YOUR INSTRUCTIONS →
For the string "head", work out how many lines of the data contain it and give that number with nothing added.

DATA SECTION →
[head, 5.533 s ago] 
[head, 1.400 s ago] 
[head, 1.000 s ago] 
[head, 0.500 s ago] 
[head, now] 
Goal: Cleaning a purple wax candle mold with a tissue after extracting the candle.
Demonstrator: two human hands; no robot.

YOUR RESPONSE →
5